By contrast, Delta just stirred up and soaked the existing debris, including the remnants of his trailer, demolished just days earlier.
“I’m going to tear this one down, add another 18 inches of dirt and rebuild. That’s all you can do,” said Mallett as he peered into the wreckage. He fretted that the second storm might complicate his existing homeowner’s claim. “I’m like everybody else in this area, fighting with the insurance company.”
For Gerard Victoriano, Laura and Delta each served up measures of misery.
Laura rendered his home outside of Lake Charles “unlivable,” and though it was gutted, he still hadn’t moved back in when Delta churned across the Gulf.
The downpours that accompanied the second storm flooded the storage pod in his driveway — where his family had stashed furniture, clothes and other items that made it through Laura. Blue tarping flapped in the breeze and Victoriano said he feared the few walls he didn’t rip out after Laura might’ve gotten soaked in Delta.
“Laura initially did all the roof damage and then Delta ripped the tarp off, so now we’ve got the same rainwater coming in the house and then some,” Victoriano said. “It is what it is.”
Tavita Carrier rode out both storms with relatives, including her ailing mother, who recently had open-heart surgery.
For Delta, she was able to rely on a recently acquired generator for her mother’s medical devices and a stockpile of water, after living for weeks without power or reliable water.
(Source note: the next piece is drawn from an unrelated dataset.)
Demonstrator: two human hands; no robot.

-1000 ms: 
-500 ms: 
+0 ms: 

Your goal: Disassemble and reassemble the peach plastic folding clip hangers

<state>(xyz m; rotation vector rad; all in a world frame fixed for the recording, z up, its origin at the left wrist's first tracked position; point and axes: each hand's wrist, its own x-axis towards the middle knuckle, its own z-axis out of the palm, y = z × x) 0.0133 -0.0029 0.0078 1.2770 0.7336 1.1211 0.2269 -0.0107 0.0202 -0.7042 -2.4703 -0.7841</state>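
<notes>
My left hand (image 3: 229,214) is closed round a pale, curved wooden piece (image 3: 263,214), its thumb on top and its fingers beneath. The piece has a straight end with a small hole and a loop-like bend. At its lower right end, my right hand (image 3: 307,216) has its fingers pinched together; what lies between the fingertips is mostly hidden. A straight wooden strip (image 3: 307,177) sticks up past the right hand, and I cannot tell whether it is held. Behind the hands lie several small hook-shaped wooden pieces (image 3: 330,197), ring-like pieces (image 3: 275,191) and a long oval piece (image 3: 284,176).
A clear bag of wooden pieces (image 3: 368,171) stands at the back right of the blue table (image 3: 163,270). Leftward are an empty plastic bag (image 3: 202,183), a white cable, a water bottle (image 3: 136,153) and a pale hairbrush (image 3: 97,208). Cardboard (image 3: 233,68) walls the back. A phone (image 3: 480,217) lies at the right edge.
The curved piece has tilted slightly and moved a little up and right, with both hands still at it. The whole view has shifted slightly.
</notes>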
But the storm still brought plenty of fresh suffering. Winds tore away a tarp covering major roof damage inflicted by Laura and off fresh new chunks of roofing as well, sending rain pouring into parts of the home that had stayed dry until now.
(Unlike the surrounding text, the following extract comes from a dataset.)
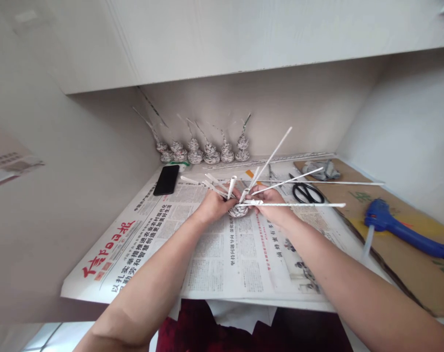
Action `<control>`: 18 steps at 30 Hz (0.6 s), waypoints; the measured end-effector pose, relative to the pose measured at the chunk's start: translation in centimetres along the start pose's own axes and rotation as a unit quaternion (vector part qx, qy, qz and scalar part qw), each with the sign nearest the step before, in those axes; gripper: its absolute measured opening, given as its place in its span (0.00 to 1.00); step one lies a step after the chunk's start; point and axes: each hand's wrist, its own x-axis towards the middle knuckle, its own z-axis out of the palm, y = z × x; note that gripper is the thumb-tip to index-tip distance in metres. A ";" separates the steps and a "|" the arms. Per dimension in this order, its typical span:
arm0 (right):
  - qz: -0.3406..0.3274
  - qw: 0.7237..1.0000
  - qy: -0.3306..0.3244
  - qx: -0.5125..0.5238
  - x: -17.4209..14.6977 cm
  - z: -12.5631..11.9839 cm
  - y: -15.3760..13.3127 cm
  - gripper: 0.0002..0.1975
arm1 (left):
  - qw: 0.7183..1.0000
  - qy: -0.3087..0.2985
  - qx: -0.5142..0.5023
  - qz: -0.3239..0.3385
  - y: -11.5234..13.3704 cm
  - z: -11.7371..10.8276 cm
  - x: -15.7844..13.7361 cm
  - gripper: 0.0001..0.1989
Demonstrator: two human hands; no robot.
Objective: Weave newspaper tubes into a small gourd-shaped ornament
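Between my hands, just above the newspaper, is a small round woven paper base (238,210) with several rolled paper tubes (277,151) sticking out of it in all directions. My left hand (215,204) is closed on the left side of the weave, with its thumb by the upright tubes. On the right side, my right hand (269,201) pinches the weave and a tube near the rim. One long tube (306,205) points right from there, past my right wrist. Some fingertips are hidden behind the tubes and the weave.
Several gourd-shaped woven paper pieces (227,152) line the back wall. A black phone (166,180) lies at the left on the newspaper (214,264). Black scissors (307,193) are right of my hands. A blue glue gun (405,230) rests on cardboard (401,283). A cabinet (244,39) overhangs the back.
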 end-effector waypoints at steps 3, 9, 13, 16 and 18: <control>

Carrier, who was collecting food and supplies Saturday afternoon from a Salvation Army crew circling the neighborhood, said she considered evacuating again. But there were just too many obstacles.
In the end, she said she was glad she stayed. At least when rain started pouring inside, she and others were in a position to try and save furniture and other possessions.
“I thought about it but it just didn’t make sense financially. I’m on disability, my mom’s on disability,” said Carrier. “I had her up in Mississippi for about five weeks after Laura, so I’d just gotten her home about a week.”
Carrier, a Lake Charles native who moved to Connecticut after Hurricane Rita, moved back a couple of years ago while battling cancer herself and trying to take care of her mother. But after getting walloped by two storms in six weeks, Carrier said she’s feeling ready to go.
“I’m ready to leave Lake Charles,” said Carrier. “I’m seriously considering it.”
— Staff writers Sam Karlin and Ken Stickney contributed to this report.